I tried the the Date and Dual time Cellini and found them to be:
1. Beautiful dial with the guilloche dial
2. Elegant timeless look
3. A certain heft to it compared to other gold dress watches , probably due to covered back
4. Reliable Rolex movement - will this be more reliable or durable than movements of dress watches in similar price line I.e VC, AP, ALS, etc
5. Slightly higher water resistance at 50 mm

The downside seems to be that there is no display back and date seems small.

How does the Cellini compared to other gold dress watches in the similar price range of $15k-$25k? I could not find much love among the forums. Please share your experience if you own one and if you don’t, what would be a good alternative to Rolex Cellini if you are spending the similar amount? Thanks


----------



## Watchbreath (Feb 12, 2006)

Like the line; 4 = no.


----------



## blansky (Feb 10, 2012)

Personally I love them, but the question seems does Rolex love them. They seem like the stepchild they never talk about. 

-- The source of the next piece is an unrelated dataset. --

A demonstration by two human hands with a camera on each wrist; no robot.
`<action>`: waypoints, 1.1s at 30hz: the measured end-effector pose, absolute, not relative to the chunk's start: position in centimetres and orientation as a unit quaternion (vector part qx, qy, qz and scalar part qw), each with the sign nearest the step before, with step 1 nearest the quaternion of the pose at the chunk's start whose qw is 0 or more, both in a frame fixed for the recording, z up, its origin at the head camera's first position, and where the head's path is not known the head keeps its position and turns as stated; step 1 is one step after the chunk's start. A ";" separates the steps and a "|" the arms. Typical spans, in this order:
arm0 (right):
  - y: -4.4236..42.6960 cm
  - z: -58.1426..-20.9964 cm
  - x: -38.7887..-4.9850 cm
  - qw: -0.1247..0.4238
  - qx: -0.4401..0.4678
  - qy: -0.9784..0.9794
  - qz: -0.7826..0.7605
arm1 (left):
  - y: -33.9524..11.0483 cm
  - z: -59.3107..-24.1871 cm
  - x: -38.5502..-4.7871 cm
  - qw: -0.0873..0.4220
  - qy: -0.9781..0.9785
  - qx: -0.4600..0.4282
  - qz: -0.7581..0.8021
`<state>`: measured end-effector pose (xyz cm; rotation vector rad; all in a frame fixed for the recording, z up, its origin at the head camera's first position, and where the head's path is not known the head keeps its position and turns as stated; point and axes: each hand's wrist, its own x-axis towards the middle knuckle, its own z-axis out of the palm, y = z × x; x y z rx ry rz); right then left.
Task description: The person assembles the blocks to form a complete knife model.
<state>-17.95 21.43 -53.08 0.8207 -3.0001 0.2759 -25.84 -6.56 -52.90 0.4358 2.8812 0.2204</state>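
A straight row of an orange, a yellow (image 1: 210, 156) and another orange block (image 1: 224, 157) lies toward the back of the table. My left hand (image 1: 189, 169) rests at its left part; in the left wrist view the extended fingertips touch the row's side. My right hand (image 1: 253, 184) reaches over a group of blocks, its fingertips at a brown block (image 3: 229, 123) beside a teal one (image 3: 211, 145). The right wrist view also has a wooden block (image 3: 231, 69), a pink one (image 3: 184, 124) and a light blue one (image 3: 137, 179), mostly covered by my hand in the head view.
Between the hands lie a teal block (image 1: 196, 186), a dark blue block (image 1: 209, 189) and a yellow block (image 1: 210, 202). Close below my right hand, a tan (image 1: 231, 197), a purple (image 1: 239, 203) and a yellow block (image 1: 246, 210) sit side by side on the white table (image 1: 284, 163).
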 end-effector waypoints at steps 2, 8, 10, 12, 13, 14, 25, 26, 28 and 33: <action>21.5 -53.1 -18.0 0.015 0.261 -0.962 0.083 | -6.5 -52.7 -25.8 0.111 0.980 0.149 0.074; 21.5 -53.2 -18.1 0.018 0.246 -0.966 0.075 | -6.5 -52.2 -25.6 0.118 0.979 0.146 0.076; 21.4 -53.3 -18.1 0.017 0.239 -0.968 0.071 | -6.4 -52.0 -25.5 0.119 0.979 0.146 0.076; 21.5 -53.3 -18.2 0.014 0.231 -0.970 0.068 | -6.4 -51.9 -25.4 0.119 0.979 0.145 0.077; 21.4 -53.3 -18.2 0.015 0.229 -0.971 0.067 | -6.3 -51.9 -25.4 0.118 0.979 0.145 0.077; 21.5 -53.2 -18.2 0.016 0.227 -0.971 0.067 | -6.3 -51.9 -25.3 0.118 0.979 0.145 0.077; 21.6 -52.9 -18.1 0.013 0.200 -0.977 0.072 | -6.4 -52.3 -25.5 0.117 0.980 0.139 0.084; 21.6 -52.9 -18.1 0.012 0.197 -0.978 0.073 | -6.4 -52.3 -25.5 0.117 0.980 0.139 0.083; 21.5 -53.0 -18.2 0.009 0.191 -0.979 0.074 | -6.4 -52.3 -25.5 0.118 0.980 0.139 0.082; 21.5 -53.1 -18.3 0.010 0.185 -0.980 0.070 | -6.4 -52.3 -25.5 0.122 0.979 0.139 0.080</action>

I think the newer line up looks great.


----------



## dr3ws (Jun 9, 2015)

I think they look great compared to other alternatives. The only downside is closed caseback in my opinion


----------



## m0c021 (Feb 17, 2014)

I personally like it and think it's one of Rolex's better designs. Everyone has different opinions though. Just get what you like.


----------



## KtWUS (Mar 19, 2016)

It's hard to say but given the pictures from the Cellini Prince movement (7040), it looks like the closed back makes sense to avoid head-to-head comparisons with the likes of ALS/VC in that price range. The movement finishing from Rolex is very unlikely to be at the same level, but that may or may not be relevant to your evaluation.


----------



## Dapuma (Oct 11, 2015)

I like the new one with the moon phase and pointer date.

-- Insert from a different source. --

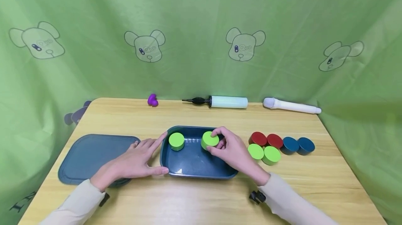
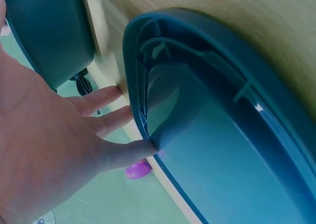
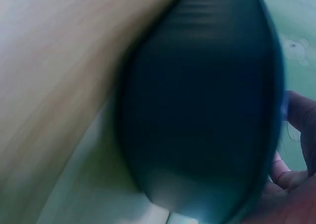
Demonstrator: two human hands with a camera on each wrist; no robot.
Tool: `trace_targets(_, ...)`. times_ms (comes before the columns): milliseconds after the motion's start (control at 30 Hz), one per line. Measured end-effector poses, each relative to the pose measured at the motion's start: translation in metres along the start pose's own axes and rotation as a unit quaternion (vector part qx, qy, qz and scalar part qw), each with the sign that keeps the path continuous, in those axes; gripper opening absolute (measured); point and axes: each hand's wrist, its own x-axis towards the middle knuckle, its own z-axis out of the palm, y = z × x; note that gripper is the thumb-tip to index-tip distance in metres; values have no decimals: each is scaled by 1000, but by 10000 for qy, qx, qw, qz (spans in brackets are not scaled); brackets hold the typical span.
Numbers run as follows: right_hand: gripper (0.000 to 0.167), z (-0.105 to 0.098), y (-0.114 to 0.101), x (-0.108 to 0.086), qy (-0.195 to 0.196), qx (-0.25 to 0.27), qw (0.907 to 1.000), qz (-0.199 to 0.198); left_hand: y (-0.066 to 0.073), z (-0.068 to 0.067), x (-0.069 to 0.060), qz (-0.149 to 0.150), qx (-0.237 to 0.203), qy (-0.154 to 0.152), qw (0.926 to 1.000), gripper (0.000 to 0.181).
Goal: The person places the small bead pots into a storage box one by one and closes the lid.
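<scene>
A dark blue rectangular box (image 1: 191, 165) stands on the table with its hollow side up. Inside its left end sits a green cylinder block (image 1: 176, 141). My right hand (image 1: 235, 151) pinches another green cylinder (image 1: 208, 140) between thumb and fingers, over the box's right half; whether it touches the floor of the box I cannot tell. My left hand (image 1: 135, 159) lies spread along the box's left side, thumb and forefinger at its rim. Other left fingers reach the edge of the blue lid (image 2: 222, 145). In the right wrist view the box wall (image 3: 197, 95) hides the held block.
Right of the box are two red cylinders (image 1: 258, 138), two green ones (image 1: 271, 155) and two blue ones (image 1: 305, 146). Along the back edge lie a purple piece (image 1: 153, 100), a hand pump (image 1: 227, 102) and a white stick (image 1: 292, 106). A green curtain (image 1: 194, 26) hangs behind.
</scene>
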Motion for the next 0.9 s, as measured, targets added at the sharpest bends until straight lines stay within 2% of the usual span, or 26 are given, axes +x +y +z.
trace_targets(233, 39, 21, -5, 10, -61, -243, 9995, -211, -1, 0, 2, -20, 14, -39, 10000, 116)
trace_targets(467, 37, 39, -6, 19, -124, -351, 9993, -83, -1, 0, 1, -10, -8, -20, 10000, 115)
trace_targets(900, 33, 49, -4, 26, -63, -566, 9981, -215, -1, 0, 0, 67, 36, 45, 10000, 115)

Haven't seen it in person though. Are they at most AD's now?


----------



## mlcor (Oct 21, 2013)

Personally, in that price range I would seriously consider VC, Patek and Lange, especially if you like to see the craftsmanship of the movement, and the finishing of it. My opinion is that the Cellini range has excellent finishing in terms of dial and case, but a tad behind VC or Patek, and definitely behind Lange. OTOH, if you don't care about a closed caseback, and you like the Cellini designs better, go for it.

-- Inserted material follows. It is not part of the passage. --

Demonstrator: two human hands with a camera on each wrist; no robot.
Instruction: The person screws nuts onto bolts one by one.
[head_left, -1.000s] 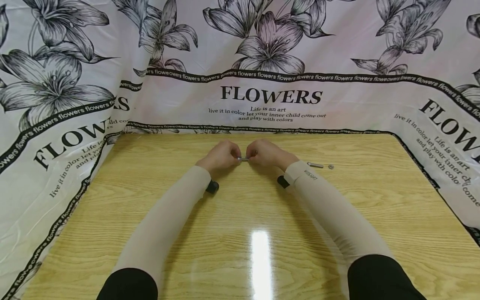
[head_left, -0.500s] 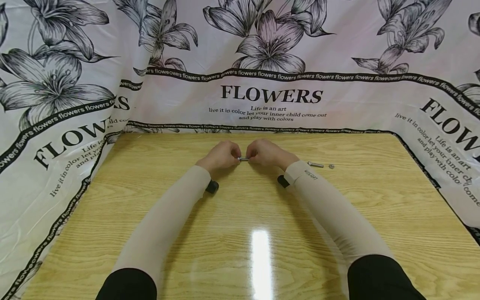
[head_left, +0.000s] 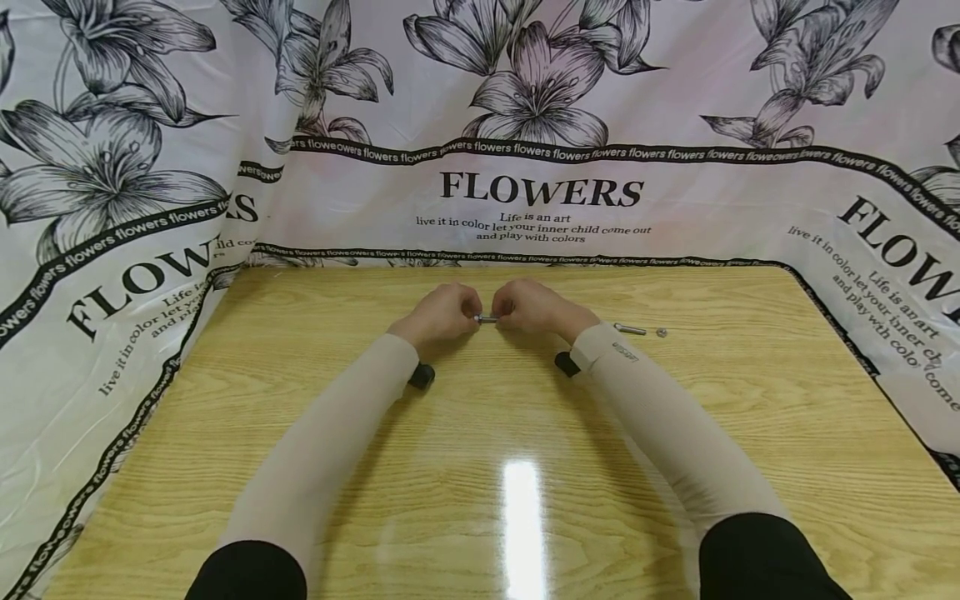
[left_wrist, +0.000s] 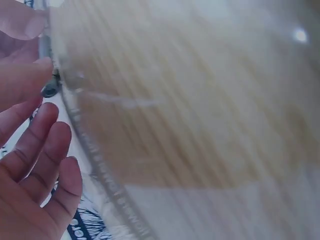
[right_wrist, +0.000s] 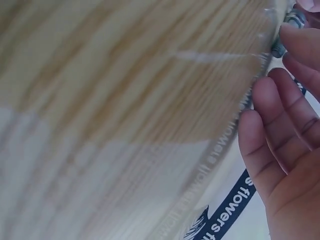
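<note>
In the head view a small metal bolt [head_left: 487,319] spans the gap between two hands near the table's far side. The left hand [head_left: 441,313] pinches its left end, and the right hand [head_left: 536,307] pinches the right end. The left wrist view shows the bolt's round metal end [left_wrist: 50,89] by the thumb and fingertips of the left hand [left_wrist: 37,170]. From the right wrist view, metal [right_wrist: 294,21] shows between the thumb and forefinger of the right hand [right_wrist: 285,130], whose other fingers are loosely bent. Whether a nut sits on the bolt I cannot tell.
On the wooden table [head_left: 465,467], a second bolt [head_left: 630,329] lies right of the right wrist, with a small nut [head_left: 662,332] beside it. A flower-printed curtain [head_left: 540,200] stands along the far edge and both sides.
</note>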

P.S. Not a Rolex hater, I admire the brand and am the happy owner of a Hulk.


----------



## tifoso48 (Jan 11, 2017)

hawkeyes said:


> What are your thoughts on Rolex Cellini? I came across it last week at AD and it looks stunning but cannot seem to find much review or discussions on it.
> 
> I tried the the Date and Dual time Cellini and found them to be:
> 1. Beautiful dial with the guilloche dial
> ...


Do you remember, many years ago Porsche made the 944 in addition to the Carrera 911. 
Well it did not make it very long because it did not comply with what Porsche fans thought a Porsche should look like. That is kind of like a feel about the Cellini. It is a very pretty watch, but it really does not look like a Rolex. 
If you are looking for a classic dress watch and especially with the budget you mention, there are lots of choice, VC, JLC and ALS which in my opinion have a higher profile for a dress watch than Cellini.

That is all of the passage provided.